Dataset records:
□ □ □ □ □ □ □

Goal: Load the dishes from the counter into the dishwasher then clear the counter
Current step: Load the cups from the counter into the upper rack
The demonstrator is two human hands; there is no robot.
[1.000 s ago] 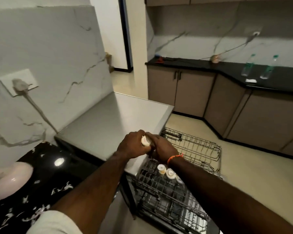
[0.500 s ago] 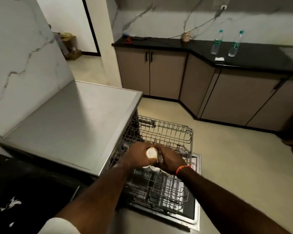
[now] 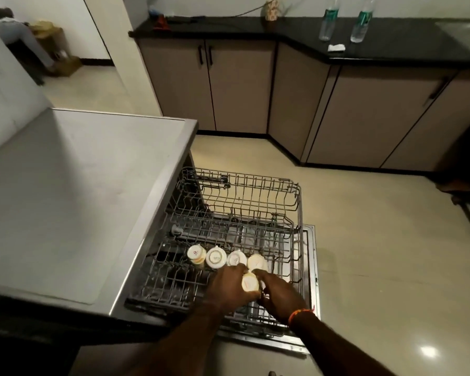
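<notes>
The dishwasher stands open with its wire racks (image 3: 296, 210) pulled out over the lowered door. Several cream cups (image 3: 216, 257) sit upside down in a row in the rack. My left hand (image 3: 227, 287) and my right hand (image 3: 278, 294) meet over the rack's front part, both wrapped around one more cream cup (image 3: 249, 283), held bottom up just in front of the row. An orange band circles my right wrist.
The steel dishwasher top (image 3: 73, 202) lies to the left. Brown cabinets under a black counter (image 3: 391, 47) run along the back with two plastic bottles (image 3: 328, 20) on it. Beige floor (image 3: 377, 240) spreads to the right. A doorway opens at the far left.
My view has tilted down toward the rack. Both hands have lowered the cup from above the dishwasher top into the rack, beside the row of cups.
</notes>
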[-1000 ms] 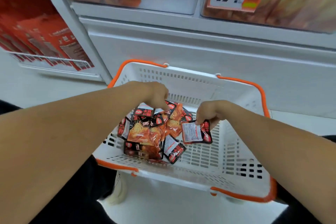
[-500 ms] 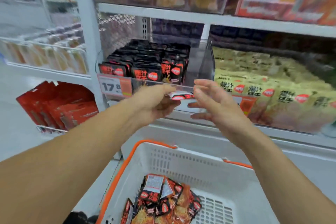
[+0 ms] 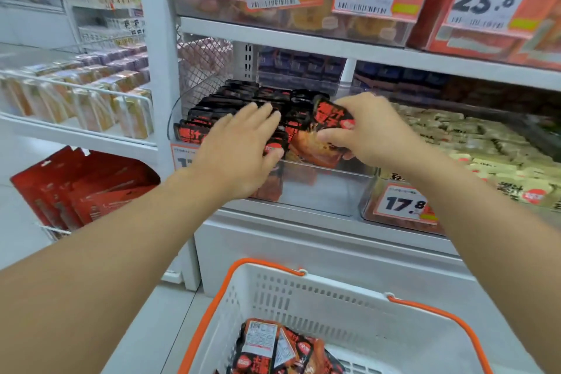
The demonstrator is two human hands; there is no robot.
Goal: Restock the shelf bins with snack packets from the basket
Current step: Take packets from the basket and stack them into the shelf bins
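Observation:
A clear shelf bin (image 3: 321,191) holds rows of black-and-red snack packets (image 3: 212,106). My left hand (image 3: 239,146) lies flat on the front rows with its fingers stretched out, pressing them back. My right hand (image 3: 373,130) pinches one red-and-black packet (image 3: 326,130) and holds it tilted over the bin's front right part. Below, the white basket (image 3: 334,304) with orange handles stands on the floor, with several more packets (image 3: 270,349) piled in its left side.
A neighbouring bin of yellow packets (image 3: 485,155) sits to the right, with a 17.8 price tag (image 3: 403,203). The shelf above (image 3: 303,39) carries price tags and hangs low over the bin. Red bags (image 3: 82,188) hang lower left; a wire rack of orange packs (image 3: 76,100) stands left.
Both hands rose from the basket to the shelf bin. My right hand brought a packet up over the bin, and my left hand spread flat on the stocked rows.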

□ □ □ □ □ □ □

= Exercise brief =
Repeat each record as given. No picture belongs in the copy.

= Solution =
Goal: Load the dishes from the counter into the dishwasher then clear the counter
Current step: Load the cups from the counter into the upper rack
The demonstrator is two human hands; there is no robot.
[1.000 s ago] 
[0.500 s ago] 
[now] 
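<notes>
The dishwasher stands open with its wire racks (image 3: 296, 210) pulled out over the lowered door. Several cream cups (image 3: 216, 257) sit upside down in a row in the rack. My left hand (image 3: 227, 287) and my right hand (image 3: 278, 294) meet over the rack's front part, both wrapped around one more cream cup (image 3: 249, 283), held bottom up just in front of the row. An orange band circles my right wrist.
The steel dishwasher top (image 3: 73, 202) lies to the left. Brown cabinets under a black counter (image 3: 391, 47) run along the back with two plastic bottles (image 3: 328, 20) on it. Beige floor (image 3: 377, 240) spreads to the right. A doorway opens at the far left.
My view has tilted down toward the rack. Both hands have lowered the cup from above the dishwasher top into the rack, beside the row of cups.
</notes>
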[-1000 ms] 
[-500 ms] 
[+0 ms] 
The demonstrator is two human hands; there is no robot.
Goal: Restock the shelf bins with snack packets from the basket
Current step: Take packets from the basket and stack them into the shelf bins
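Observation:
A clear shelf bin (image 3: 321,191) holds rows of black-and-red snack packets (image 3: 212,106). My left hand (image 3: 239,146) lies flat on the front rows with its fingers stretched out, pressing them back. My right hand (image 3: 373,130) pinches one red-and-black packet (image 3: 326,130) and holds it tilted over the bin's front right part. Below, the white basket (image 3: 334,304) with orange handles stands on the floor, with several more packets (image 3: 270,349) piled in its left side.
A neighbouring bin of yellow packets (image 3: 485,155) sits to the right, with a 17.8 price tag (image 3: 403,203). The shelf above (image 3: 303,39) carries price tags and hangs low over the bin. Red bags (image 3: 82,188) hang lower left; a wire rack of orange packs (image 3: 76,100) stands left.
Both hands rose from the basket to the shelf bin. My right hand brought a packet up over the bin, and my left hand spread flat on the stocked rows.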

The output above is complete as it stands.